An Armenian contract soldier has been arrested for allegedly handing over state and military secrets to Azerbaijan in exchange for sexual favours.
Armenia’s Investigative Committee announced the charges pressed against the 43-year-old contract soldier on Wednesday.
The soldier is accused of communicating with an undercover Azerbaijani agent, who allegedly lured him into having ‘romantic conversations’ with them.
The Investigative Committee said the soldier had ‘collected and handed over state service secrets, as well as military information regarding the weapons of the combat position under the protection of their unit’ between January 2023 and February 2024.
‘Those actions caused damage to the sovereignty, territorial integrity, and external security of the Republic of Armenia’, read the statement.
If found guilty, the soldier could face up to twenty years or life imprisonment.
The unnamed soldier was the latest among dozens to be charged with espionage in the years following the Second Nagorno-Karabakh War of 2020.

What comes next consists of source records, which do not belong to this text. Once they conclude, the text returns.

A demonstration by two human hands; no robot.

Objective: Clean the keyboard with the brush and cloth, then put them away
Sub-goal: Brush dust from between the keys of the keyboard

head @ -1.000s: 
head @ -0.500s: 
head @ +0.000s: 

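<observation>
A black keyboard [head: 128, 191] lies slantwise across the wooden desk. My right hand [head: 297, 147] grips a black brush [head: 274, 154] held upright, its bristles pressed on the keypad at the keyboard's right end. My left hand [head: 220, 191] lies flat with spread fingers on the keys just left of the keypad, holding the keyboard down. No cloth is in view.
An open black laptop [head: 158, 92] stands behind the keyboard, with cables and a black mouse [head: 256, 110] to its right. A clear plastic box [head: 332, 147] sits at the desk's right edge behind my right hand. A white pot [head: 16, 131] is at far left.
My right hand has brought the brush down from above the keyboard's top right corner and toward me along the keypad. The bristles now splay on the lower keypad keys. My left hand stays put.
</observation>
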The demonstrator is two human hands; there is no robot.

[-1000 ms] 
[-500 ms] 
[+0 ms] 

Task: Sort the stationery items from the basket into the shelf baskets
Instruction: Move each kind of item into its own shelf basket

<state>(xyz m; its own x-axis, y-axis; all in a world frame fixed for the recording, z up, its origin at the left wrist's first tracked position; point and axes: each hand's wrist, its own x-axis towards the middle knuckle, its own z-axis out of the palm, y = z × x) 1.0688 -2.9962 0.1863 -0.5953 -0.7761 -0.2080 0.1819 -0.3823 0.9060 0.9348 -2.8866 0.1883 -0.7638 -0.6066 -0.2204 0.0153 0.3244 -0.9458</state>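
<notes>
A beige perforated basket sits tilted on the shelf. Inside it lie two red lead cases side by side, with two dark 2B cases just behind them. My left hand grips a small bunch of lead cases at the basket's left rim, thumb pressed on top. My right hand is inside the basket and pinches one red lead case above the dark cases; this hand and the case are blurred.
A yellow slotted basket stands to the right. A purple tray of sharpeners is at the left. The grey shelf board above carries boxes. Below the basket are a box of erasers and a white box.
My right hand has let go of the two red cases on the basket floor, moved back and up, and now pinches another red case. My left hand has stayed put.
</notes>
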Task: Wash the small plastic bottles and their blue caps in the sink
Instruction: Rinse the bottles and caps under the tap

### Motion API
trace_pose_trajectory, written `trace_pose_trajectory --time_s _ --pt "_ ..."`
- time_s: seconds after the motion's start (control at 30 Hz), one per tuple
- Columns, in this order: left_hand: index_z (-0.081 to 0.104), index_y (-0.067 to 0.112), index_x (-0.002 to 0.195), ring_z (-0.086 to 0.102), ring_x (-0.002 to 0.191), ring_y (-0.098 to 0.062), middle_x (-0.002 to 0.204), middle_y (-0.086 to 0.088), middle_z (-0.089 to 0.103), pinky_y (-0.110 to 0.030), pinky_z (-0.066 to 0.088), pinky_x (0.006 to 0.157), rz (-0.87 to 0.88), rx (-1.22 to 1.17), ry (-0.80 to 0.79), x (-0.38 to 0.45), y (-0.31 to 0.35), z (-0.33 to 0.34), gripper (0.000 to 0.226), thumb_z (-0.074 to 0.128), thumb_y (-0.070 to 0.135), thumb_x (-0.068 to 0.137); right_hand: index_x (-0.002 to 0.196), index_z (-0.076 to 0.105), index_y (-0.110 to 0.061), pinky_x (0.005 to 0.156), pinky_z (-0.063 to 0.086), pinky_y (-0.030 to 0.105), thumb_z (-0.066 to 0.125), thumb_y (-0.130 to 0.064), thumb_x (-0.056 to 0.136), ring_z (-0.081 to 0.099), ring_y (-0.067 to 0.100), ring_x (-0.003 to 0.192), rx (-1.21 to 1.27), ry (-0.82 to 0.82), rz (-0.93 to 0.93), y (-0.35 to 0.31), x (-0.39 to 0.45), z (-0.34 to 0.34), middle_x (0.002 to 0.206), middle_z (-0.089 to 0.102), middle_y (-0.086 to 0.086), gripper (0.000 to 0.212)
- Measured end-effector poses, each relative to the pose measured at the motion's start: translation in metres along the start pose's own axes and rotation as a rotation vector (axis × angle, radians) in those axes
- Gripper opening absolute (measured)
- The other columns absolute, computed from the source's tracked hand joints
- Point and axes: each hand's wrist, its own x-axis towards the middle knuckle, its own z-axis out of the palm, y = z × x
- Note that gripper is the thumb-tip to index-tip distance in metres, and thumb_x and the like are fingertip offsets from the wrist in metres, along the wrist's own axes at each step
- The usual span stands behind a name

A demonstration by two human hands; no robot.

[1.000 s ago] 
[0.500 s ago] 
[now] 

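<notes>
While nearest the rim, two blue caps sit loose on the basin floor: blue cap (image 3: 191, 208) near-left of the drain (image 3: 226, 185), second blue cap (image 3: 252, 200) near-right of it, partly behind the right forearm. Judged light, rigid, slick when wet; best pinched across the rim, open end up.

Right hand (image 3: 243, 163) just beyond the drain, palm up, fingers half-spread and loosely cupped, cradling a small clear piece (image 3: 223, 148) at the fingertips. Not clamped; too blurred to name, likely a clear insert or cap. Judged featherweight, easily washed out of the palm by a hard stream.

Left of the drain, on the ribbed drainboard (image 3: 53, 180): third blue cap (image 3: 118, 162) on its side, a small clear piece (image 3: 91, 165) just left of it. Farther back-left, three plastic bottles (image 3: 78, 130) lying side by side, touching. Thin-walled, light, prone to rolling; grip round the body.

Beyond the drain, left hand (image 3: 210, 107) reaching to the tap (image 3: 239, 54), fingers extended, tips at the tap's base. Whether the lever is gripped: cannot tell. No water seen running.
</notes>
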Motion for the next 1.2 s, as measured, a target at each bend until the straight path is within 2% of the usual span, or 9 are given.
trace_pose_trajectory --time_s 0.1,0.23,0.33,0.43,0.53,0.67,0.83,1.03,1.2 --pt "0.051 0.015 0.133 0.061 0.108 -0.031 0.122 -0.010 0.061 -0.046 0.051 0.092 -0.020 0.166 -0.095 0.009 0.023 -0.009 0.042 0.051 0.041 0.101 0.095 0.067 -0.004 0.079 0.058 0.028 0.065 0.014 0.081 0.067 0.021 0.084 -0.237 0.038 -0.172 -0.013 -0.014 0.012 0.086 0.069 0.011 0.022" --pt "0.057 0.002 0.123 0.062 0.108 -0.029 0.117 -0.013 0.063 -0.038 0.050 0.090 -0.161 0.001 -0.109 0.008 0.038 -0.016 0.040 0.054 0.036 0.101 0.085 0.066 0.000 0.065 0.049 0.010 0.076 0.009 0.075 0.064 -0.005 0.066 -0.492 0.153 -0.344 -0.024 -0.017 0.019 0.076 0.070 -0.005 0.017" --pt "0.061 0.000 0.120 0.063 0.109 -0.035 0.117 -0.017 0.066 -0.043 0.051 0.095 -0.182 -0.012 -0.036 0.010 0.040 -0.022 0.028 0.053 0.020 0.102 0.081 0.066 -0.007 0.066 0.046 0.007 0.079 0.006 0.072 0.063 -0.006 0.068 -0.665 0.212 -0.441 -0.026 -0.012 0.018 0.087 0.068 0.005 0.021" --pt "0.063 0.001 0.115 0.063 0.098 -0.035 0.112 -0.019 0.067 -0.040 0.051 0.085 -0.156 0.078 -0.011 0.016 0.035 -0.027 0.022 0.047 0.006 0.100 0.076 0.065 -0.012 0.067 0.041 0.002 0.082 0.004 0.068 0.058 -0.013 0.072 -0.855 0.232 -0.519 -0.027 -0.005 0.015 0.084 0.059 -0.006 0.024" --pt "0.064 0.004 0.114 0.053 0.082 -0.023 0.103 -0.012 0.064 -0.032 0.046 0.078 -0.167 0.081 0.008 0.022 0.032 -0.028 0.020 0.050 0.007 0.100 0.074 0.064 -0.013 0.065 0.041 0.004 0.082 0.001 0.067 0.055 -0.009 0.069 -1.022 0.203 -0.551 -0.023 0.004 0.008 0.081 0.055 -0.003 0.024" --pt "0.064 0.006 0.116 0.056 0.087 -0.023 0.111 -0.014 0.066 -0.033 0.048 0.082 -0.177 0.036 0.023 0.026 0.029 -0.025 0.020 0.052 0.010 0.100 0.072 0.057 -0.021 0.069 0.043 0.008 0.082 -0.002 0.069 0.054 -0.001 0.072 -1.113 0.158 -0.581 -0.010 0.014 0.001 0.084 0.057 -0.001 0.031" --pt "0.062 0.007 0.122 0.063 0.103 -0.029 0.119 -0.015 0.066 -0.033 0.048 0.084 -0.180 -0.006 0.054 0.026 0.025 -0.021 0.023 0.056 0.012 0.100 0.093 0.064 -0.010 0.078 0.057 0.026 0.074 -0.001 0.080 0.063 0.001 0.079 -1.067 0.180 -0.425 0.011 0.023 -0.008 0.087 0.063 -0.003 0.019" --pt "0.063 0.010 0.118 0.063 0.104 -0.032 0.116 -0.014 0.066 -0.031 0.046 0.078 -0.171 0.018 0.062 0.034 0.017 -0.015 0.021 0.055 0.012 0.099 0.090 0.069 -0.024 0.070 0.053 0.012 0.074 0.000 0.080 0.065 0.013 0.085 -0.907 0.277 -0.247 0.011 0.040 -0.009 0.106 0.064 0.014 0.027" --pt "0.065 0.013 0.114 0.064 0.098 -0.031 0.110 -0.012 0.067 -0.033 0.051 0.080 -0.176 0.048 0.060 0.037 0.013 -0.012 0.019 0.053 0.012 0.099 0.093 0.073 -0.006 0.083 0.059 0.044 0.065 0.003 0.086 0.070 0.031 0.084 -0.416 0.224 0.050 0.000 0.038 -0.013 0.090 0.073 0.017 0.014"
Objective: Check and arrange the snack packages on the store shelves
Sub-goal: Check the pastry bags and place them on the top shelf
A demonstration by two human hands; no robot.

In September 2022, then Prosecutor General Arthur Davtyan proposed constitutional and legal changes that would prescribe the death penalty for treason.
He suggested that after examining several treason prosecutions during and after the 2020 war made ‘the question of strengthening the criminal and legal fight against this type of crime, and tightening the punitive policy, a priority’.
As of May, CivilNet reported that more than 30 criminal cases were launched against people accused of treason. Seventeen of those resulted in indictments with more than 25 people being tried in court, of which three people have so far been found guilty.